▶ THE TASK
Print the data once more, exactly as given. Drop the pictures.

- Opening Delimiter -

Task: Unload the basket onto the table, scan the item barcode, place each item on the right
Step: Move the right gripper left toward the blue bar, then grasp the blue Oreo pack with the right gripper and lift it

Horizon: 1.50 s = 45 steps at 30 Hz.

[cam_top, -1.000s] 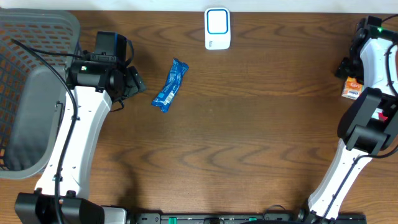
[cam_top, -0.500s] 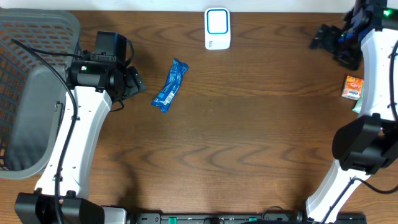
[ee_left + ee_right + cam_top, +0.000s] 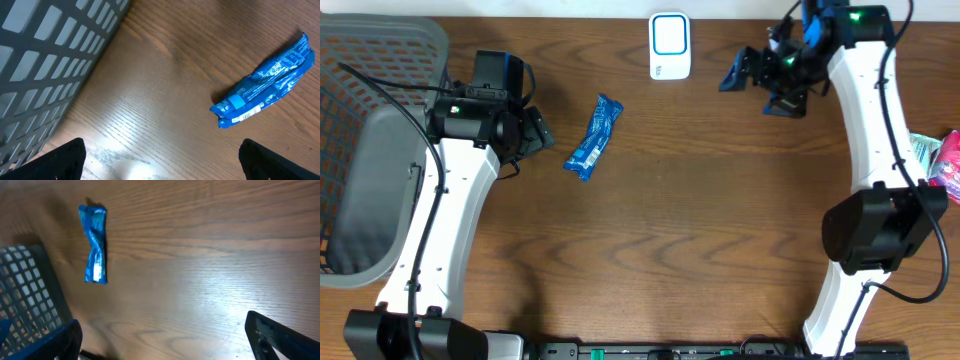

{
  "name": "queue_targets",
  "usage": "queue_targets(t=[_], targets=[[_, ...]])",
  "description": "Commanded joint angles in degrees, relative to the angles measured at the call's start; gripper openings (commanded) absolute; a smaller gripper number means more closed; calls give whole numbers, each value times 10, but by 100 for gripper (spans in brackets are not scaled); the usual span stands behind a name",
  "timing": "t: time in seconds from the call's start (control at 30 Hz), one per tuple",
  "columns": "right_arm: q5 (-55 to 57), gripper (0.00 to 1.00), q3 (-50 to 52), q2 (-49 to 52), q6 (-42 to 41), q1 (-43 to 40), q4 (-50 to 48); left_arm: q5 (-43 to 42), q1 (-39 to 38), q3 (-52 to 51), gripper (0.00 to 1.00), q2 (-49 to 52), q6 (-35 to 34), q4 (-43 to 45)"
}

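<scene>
Far left on your desk (image 3: 670,220) sits the grey basket (image 3: 360,150). Next, your left gripper (image 3: 540,135) hangs with jaws spread wide, holding nothing, just beside the blue packet (image 3: 594,137), which lies flat on the wood, touching neither gripper. Further right, at the back edge, stands the white scanner (image 3: 670,46). Your right gripper (image 3: 755,92) hovers near its right side, jaws wide and empty
</scene>
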<state>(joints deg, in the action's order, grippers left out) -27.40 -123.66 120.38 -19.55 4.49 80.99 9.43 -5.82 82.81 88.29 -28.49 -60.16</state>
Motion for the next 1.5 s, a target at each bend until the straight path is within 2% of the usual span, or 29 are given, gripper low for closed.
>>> queue_targets(t=[0.0, 0.33, 0.57, 0.93, 1.13, 1.23, 1.3, 1.37, 1.47], targets=[[3, 99, 1, 4, -6, 16, 0, 11, 0, -2, 98, -3, -3, -2], [3, 99, 1, 7, -23, 32, -22, 11, 0, -2, 98, -3, -3, -2], [8, 99, 1, 12, -21, 85, -59, 11, 0, -2, 98, -3, -3, -2], [82, 99, 14, 22, -23, 153, -138, 11, 0, -2, 98, -3, -3, -2], [106, 98, 37, 41, -127, 191, -189, 11, 0, -2, 98, -3, -3, -2], [100, 95, 52, 60, -172, 207, -220, 11, 0, -2, 98, -3, -3, -2], [82, 93, 57, 75, -172, 219, -242, 11, 0, -2, 98, -3, -3, -2], [63, 85, 58, 92, -172, 232, -261, 11, 0, -2, 98, -3, -3, -2], [38, 81, 58, 120, -173, 255, -298, 11, 0, -2, 98, -3, -3, -2]])
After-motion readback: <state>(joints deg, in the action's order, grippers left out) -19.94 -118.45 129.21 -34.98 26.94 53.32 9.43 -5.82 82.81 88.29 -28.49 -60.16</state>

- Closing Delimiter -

▶ TASK OUTPUT
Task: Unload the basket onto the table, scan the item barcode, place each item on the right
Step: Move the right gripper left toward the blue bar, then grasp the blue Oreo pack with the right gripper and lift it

Horizon: 1.50 s = 45 steps at 30 Hz.

[cam_top, -1.000s] 
[cam_top, -0.500s] 
[ee_left + ee_right + cam_top, +0.000s] 

{
  "name": "queue_targets",
  "usage": "queue_targets(t=[_], targets=[[_, ...]])",
  "description": "Commanded joint angles in degrees, relative to the angles measured at the call's start; gripper openings (commanded) absolute; a smaller gripper number means more closed; calls give whole numbers, each value times 10, but by 100 for gripper (spans in brackets are not scaled); the usual span stands behind a name",
  "timing": "t: time in seconds from the call's start (control at 30 Hz), one per tuple",
  "columns": "right_arm: q5 (-55 to 57), gripper (0.00 to 1.00), q3 (-50 to 52), q2 (-49 to 52), q6 (-42 to 41), q1 (-43 to 40), q4 (-50 to 48); left_arm: q5 (-43 to 42), q1 (-39 to 38), q3 (-52 to 51), gripper (0.00 to 1.00), q2 (-49 to 52), q6 (-35 to 34), q4 (-43 to 45)"
}

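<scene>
Far left on your desk (image 3: 670,220) sits the grey basket (image 3: 360,150). Next, your left gripper (image 3: 540,135) hangs with jaws spread wide, holding nothing, just beside the blue packet (image 3: 594,137), which lies flat on the wood, touching neither gripper. Further right, at the back edge, stands the white scanner (image 3: 670,46). Your right gripper (image 3: 755,92) hovers near its right side, jaws wide and empty
</scene>
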<state>(joints deg, in the action's order, grippers left out) -27.40 -123.66 120.38 -19.55 4.49 80.99 9.43 -5.82 82.81 88.29 -28.49 -60.16</state>
Motion for the next 1.5 s, a target at each bend until the straight path is within 2% of the usual span, or 29 are given, gripper low for closed.
>>> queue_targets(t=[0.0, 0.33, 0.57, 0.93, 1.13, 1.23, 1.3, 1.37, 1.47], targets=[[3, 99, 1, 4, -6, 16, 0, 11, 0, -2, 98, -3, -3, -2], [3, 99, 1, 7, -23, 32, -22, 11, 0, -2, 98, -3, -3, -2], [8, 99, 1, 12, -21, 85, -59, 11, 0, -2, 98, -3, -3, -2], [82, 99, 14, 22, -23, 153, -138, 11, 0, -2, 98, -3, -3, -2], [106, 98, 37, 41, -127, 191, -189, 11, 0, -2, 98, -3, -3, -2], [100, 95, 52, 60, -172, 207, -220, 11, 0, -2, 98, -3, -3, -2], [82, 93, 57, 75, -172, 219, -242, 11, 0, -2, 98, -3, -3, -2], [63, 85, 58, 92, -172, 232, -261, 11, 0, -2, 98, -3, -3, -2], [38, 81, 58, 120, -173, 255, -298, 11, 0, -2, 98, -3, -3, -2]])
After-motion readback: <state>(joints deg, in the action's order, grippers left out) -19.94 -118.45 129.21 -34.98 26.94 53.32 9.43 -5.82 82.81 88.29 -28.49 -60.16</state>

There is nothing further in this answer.